REQUIRED WORK: Go through the listing below and write out exactly the lines from the one that mentions "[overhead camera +" through the one that mentions "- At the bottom", minus the pictures.

DATA EXTRACTS:
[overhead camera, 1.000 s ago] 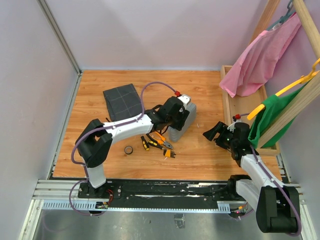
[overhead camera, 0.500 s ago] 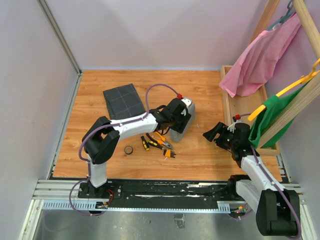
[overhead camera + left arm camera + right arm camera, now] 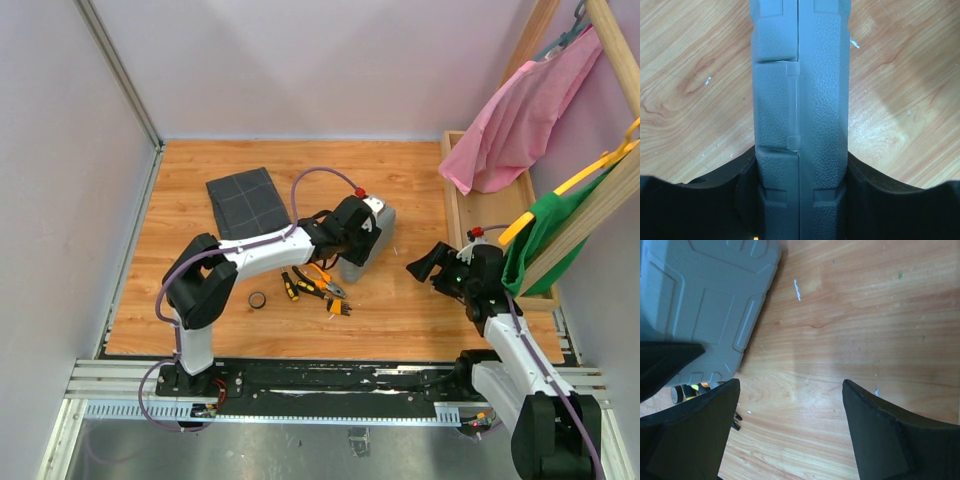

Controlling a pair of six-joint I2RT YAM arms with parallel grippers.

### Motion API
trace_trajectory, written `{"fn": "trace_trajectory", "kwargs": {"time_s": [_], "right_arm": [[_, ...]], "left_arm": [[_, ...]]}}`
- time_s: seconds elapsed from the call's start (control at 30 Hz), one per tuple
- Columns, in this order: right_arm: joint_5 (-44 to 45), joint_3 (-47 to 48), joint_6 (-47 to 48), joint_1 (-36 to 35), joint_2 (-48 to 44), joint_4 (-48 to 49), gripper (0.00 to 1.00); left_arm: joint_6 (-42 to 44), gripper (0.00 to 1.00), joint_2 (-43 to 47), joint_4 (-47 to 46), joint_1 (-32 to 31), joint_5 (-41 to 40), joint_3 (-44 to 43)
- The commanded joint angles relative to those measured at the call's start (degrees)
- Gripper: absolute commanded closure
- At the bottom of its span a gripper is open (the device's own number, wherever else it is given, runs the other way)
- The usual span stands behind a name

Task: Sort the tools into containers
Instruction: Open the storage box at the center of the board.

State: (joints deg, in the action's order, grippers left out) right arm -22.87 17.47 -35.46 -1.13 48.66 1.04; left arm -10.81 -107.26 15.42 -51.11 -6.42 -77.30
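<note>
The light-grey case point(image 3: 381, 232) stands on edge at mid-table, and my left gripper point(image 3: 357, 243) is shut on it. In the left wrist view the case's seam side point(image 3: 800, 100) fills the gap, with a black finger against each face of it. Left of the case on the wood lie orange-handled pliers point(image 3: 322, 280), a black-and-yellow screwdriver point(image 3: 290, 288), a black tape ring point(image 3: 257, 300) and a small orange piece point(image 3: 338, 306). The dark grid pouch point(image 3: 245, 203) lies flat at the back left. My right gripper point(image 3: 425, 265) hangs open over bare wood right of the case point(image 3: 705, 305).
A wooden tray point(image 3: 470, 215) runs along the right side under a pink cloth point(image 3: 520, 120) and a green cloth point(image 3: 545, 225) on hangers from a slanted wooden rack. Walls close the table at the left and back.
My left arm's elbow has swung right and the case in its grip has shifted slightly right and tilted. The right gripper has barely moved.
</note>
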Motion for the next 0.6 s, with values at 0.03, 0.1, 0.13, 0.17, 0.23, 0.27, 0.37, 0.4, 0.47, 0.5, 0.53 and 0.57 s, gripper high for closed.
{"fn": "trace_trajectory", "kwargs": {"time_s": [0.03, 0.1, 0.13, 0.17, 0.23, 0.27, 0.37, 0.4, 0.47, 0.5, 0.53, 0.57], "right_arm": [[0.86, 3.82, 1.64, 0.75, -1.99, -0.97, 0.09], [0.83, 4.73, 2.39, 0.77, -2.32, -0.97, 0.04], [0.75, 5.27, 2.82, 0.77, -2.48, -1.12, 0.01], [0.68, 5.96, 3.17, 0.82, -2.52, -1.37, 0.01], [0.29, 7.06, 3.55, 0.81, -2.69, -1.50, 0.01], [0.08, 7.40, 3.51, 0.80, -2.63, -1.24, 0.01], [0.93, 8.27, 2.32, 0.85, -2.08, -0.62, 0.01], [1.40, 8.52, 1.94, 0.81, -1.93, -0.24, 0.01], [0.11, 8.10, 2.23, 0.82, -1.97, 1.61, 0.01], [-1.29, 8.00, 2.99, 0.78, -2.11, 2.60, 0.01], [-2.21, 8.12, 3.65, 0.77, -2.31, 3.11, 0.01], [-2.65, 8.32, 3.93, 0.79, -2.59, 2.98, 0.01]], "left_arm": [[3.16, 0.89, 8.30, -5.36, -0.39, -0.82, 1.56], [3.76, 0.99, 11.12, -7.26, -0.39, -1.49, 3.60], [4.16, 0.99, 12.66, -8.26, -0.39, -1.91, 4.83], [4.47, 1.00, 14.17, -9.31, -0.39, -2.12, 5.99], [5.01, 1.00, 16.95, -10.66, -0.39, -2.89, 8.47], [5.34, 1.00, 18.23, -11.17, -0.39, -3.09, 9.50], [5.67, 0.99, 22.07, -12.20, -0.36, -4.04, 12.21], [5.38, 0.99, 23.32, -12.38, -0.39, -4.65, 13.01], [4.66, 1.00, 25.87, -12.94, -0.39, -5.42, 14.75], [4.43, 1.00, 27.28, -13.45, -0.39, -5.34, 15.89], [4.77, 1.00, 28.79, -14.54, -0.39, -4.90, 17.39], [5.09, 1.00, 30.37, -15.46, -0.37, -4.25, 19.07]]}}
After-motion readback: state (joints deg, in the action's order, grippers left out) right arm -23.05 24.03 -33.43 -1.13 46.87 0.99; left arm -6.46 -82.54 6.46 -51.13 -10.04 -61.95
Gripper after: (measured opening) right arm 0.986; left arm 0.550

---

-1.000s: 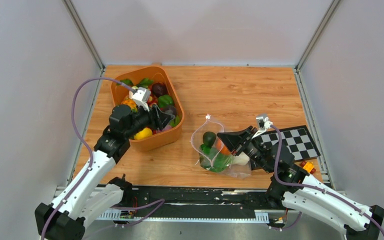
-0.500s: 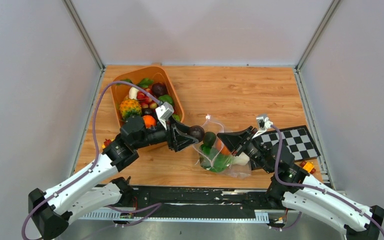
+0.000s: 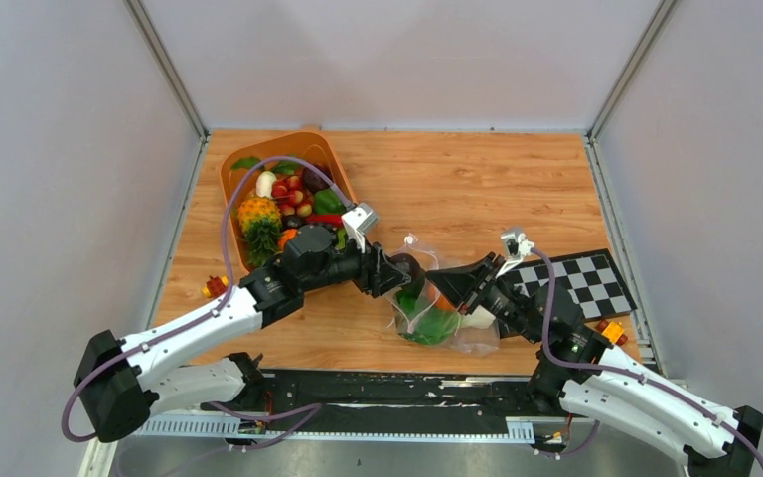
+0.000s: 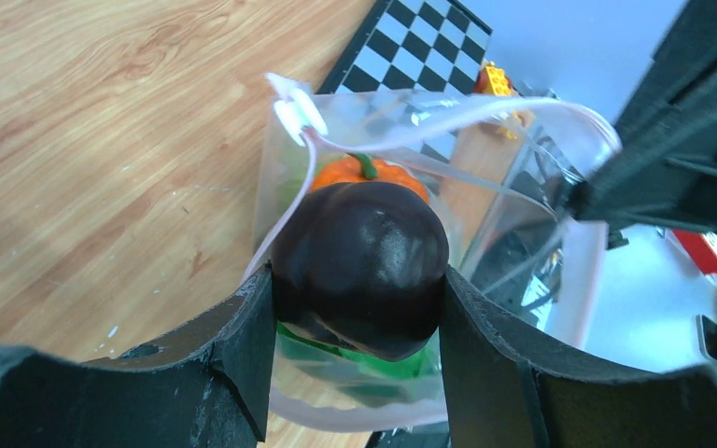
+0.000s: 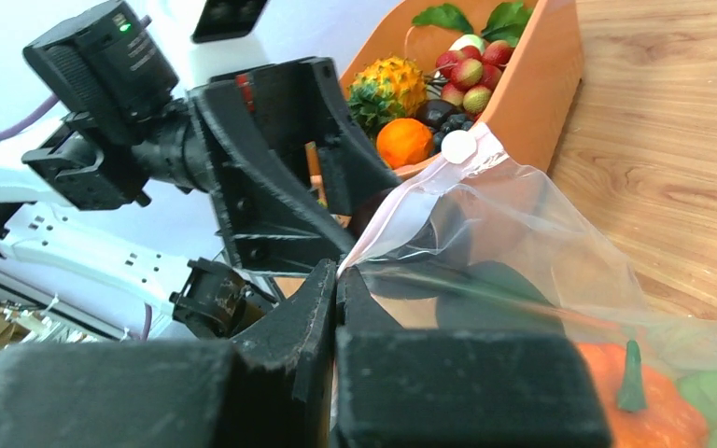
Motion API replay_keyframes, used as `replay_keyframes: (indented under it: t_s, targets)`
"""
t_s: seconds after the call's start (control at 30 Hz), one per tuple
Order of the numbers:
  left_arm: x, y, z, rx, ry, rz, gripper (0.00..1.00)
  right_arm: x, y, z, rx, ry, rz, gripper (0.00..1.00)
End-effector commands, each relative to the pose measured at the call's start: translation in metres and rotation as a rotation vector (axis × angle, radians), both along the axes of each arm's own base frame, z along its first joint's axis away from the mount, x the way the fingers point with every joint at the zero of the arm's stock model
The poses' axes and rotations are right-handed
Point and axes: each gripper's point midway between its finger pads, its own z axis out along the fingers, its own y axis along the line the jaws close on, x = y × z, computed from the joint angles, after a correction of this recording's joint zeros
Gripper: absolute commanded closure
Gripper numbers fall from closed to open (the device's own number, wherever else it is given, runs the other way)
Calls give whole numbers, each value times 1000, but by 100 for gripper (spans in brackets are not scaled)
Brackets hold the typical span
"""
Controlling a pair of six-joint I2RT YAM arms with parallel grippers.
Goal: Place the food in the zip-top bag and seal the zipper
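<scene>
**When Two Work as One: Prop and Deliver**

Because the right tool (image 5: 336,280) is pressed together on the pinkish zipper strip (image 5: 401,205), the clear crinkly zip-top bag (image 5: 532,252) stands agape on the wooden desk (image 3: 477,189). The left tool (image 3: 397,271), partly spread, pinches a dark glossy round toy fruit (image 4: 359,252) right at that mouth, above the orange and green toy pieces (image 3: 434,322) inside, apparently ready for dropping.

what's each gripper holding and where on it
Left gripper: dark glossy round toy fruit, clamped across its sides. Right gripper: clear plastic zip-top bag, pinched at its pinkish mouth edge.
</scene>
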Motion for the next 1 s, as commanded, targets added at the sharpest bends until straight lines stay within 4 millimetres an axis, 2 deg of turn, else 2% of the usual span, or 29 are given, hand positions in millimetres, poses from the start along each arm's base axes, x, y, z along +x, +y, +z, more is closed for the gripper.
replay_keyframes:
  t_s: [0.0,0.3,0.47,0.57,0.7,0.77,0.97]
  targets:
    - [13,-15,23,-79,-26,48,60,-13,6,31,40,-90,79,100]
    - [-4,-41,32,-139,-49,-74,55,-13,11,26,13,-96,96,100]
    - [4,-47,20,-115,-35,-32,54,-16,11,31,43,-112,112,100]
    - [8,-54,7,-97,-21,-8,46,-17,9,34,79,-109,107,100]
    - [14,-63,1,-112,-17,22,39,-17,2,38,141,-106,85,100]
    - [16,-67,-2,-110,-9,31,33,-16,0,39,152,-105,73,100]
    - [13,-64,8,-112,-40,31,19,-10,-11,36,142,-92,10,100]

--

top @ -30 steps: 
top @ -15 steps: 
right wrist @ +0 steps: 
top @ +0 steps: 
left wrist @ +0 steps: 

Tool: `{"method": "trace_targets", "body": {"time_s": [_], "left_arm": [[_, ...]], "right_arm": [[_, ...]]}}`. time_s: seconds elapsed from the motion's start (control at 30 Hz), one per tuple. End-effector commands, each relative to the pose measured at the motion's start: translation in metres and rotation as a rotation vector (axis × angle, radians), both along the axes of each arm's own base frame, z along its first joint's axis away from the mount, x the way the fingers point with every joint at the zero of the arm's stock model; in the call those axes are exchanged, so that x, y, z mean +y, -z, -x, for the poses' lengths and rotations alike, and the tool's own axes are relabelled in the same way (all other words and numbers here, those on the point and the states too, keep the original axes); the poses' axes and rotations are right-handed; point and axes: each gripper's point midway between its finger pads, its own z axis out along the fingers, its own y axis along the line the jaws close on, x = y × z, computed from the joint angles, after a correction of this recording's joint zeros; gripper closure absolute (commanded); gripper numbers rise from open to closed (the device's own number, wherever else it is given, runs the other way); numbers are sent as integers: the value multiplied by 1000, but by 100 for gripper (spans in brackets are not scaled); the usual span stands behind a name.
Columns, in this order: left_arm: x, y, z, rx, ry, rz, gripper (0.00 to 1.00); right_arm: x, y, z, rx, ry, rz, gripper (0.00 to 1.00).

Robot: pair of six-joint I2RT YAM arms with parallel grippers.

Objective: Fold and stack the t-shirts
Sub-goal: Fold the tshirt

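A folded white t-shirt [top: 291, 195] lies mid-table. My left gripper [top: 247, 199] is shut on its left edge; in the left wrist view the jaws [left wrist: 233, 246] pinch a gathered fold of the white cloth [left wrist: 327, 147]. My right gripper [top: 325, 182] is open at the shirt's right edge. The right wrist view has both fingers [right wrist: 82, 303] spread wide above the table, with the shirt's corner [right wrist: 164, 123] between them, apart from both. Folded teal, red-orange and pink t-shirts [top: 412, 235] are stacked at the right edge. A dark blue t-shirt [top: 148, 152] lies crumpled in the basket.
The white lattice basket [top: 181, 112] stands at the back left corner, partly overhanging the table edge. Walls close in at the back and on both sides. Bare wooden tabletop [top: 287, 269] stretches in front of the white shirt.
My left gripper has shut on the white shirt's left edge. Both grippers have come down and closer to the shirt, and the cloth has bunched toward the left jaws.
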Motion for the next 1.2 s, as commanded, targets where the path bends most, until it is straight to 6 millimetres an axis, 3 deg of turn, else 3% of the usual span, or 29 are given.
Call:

REPLY TO THE TASK:
[overhead camera + left arm camera + right arm camera, now] 

Controlling a pair of six-joint I2RT YAM arms with parallel grippers.

### Motion API
trace_trajectory, written `{"fn": "trace_trajectory", "kwargs": {"time_s": [_], "right_arm": [[_, ...]], "left_arm": [[_, ...]]}}`
- time_s: seconds elapsed from the call's start (control at 30 Hz), one per tuple
- Columns, in this order: right_arm: joint_5 (-44 to 45), joint_3 (-47 to 48), joint_6 (-47 to 48), joint_1 (-36 to 35), joint_2 (-48 to 44), joint_4 (-48 to 49), gripper (0.00 to 1.00); left_arm: joint_6 (-42 to 44), gripper (0.00 to 1.00), joint_2 (-43 to 47), joint_4 (-47 to 46), joint_1 (-32 to 31), joint_5 (-41 to 40), joint_3 (-44 to 43)
- The commanded joint angles relative to those measured at the call's start (degrees)
- Gripper: absolute commanded closure
- At the bottom of its span a gripper is open (the device's own number, wherever else it is given, runs the other way)

With this, the exercise has been completed.